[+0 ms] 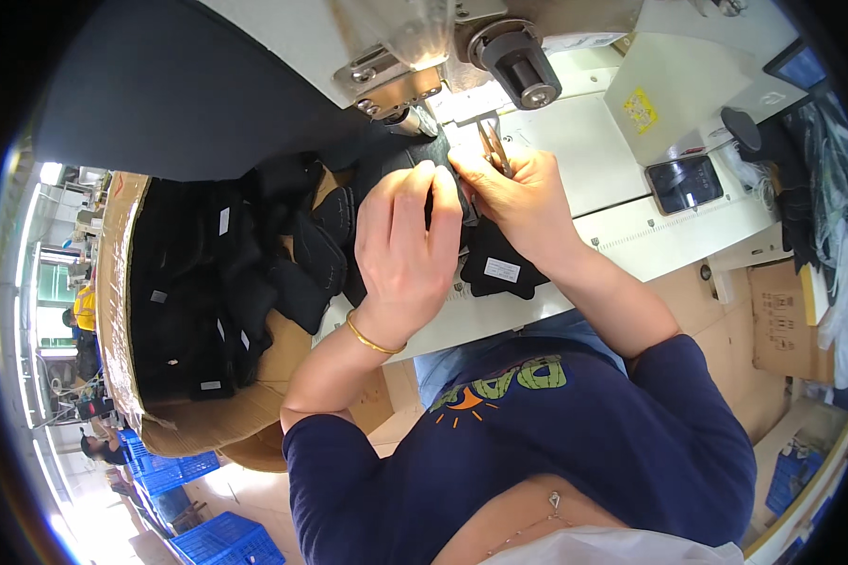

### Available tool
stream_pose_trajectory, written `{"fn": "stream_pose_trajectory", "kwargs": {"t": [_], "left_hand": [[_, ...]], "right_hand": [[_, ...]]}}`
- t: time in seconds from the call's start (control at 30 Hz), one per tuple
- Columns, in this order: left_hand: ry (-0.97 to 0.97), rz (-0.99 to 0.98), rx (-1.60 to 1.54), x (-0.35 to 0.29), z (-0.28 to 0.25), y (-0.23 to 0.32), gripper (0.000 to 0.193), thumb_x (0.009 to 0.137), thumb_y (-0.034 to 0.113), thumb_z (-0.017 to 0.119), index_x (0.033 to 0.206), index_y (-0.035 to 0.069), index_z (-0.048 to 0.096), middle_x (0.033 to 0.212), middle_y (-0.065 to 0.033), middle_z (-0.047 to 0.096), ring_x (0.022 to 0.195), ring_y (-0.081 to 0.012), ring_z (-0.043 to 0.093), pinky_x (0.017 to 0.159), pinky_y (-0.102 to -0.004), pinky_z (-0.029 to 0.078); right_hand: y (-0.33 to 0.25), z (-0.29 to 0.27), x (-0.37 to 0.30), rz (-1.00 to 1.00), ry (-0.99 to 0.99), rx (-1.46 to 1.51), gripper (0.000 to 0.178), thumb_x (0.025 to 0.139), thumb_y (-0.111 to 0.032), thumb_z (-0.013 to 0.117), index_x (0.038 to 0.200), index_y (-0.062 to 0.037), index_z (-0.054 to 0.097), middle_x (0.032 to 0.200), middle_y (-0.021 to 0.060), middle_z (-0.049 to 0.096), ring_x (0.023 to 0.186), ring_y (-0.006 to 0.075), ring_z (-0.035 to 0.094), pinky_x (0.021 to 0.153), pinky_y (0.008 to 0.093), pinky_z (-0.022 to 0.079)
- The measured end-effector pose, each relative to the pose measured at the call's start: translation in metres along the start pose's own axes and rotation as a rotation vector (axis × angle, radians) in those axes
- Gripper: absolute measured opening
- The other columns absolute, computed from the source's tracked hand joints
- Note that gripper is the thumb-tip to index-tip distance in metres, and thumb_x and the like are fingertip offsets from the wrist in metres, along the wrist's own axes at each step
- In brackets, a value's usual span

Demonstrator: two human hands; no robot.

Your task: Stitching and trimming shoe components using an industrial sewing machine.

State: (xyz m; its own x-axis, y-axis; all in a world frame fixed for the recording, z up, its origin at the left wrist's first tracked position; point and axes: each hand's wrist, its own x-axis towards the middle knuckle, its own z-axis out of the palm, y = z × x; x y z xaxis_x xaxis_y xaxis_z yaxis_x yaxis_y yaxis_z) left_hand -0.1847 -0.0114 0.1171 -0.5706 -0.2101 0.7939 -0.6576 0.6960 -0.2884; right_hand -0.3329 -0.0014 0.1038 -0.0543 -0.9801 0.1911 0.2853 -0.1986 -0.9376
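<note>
My left hand (405, 247), with a gold bangle at its wrist, is closed over a black fabric piece (483, 247) beneath the sewing machine head (405, 94). A white label (501, 270) shows on the piece's near part, which lies at the table's front edge. My right hand (523, 198) is beside the left, its fingers wrapped round a pair of thread snips (486, 137) with the blades pointing away from me. Its thumb and forefinger come close to the fabric. My left fingertips are partly hidden behind the knuckles.
A cardboard box (122, 311) filled with black fabric pieces (193, 282) stands at the left. A phone (685, 184) lies on the white sewing table (622, 231) at the right. Blue crates (226, 541) stand on the floor at lower left, and another carton (790, 320) at right.
</note>
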Motion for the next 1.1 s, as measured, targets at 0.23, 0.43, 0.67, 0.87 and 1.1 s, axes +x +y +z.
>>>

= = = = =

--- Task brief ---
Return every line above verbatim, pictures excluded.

--- Reply to the exercise ---
[+0 ms] 

### Available tool
stream_pose_trajectory, written `{"fn": "stream_pose_trajectory", "kwargs": {"t": [_], "left_hand": [[_, ...]], "right_hand": [[_, ...]]}}`
- t: time in seconds from the call's start (control at 30 Hz), one per tuple
- Columns, in this order: left_hand: ry (-0.97 to 0.97), rz (-0.99 to 0.98), rx (-1.60 to 1.54), x (-0.35 to 0.29), z (-0.28 to 0.25), y (-0.23 to 0.32), gripper (0.000 to 0.193), thumb_x (0.009 to 0.137), thumb_y (-0.034 to 0.113), thumb_z (-0.017 to 0.119), index_x (0.033 to 0.206), index_y (-0.035 to 0.069), index_z (-0.048 to 0.096), middle_x (0.033 to 0.212), middle_y (-0.065 to 0.033), middle_z (-0.047 to 0.096), ring_x (0.022 to 0.195), ring_y (-0.081 to 0.012), ring_z (-0.043 to 0.093), pinky_x (0.017 to 0.159), pinky_y (-0.102 to -0.004), pinky_z (-0.029 to 0.078); right_hand: y (-0.33 to 0.25), z (-0.29 to 0.27), x (-0.37 to 0.30), rz (-1.00 to 1.00), ry (-0.99 to 0.99), rx (-1.46 to 1.51), gripper (0.000 to 0.178), thumb_x (0.025 to 0.139), thumb_y (-0.111 to 0.032), thumb_z (-0.013 to 0.117), index_x (0.038 to 0.200), index_y (-0.062 to 0.037), index_z (-0.054 to 0.097), middle_x (0.032 to 0.200), middle_y (-0.021 to 0.060), middle_z (-0.049 to 0.096), ring_x (0.023 to 0.186), ring_y (-0.006 to 0.075), ring_z (-0.035 to 0.094), pinky_x (0.021 to 0.153), pinky_y (0.008 to 0.093), pinky_z (-0.022 to 0.079)
- The measured end-effector pose, each relative to the pose measured at the call's start: translation in metres along the start pose's own axes and rotation as a rotation vector (axis × angle, radians) in those axes
- Gripper: absolute measured opening
- The other columns absolute, computed from the source's tracked hand joints
- Note that gripper is the thumb-tip to index-tip distance in metres, and thumb_x and the like are fingertip offsets from the wrist in metres, along the wrist's own axes at each step
- In brackets, a value's usual span

Demonstrator: two human hands; no robot.

Your task: Stitching and trimming shoe components using an industrial sewing machine.

State: (xyz m; its own x-axis, y-axis; all in a world frame fixed for the recording, z up, its origin at the left wrist's first tracked position; point and axes: each hand's wrist, its own x-axis towards the middle knuckle, its own z-axis out of the palm, y = z × x; x y z xaxis_x xaxis_y xaxis_z yaxis_x yaxis_y yaxis_z) left_hand -0.1847 -0.0114 0.1171 -0.5706 -0.2101 0.7939 -0.6576 0.6960 -0.2884; right_hand -0.3329 -0.0014 0.1038 -0.0543 -0.9801 0.1911 0.2853 -0.1986 -0.9376
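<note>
My left hand (405, 247), with a gold bangle at its wrist, is closed over a black fabric piece (483, 247) beneath the sewing machine head (405, 94). A white label (501, 270) shows on the piece's near part, which lies at the table's front edge. My right hand (523, 198) is beside the left, its fingers wrapped round a pair of thread snips (486, 137) with the blades pointing away from me. Its thumb and forefinger come close to the fabric. My left fingertips are partly hidden behind the knuckles.
A cardboard box (122, 311) filled with black fabric pieces (193, 282) stands at the left. A phone (685, 184) lies on the white sewing table (622, 231) at the right. Blue crates (226, 541) stand on the floor at lower left, and another carton (790, 320) at right.
</note>
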Motion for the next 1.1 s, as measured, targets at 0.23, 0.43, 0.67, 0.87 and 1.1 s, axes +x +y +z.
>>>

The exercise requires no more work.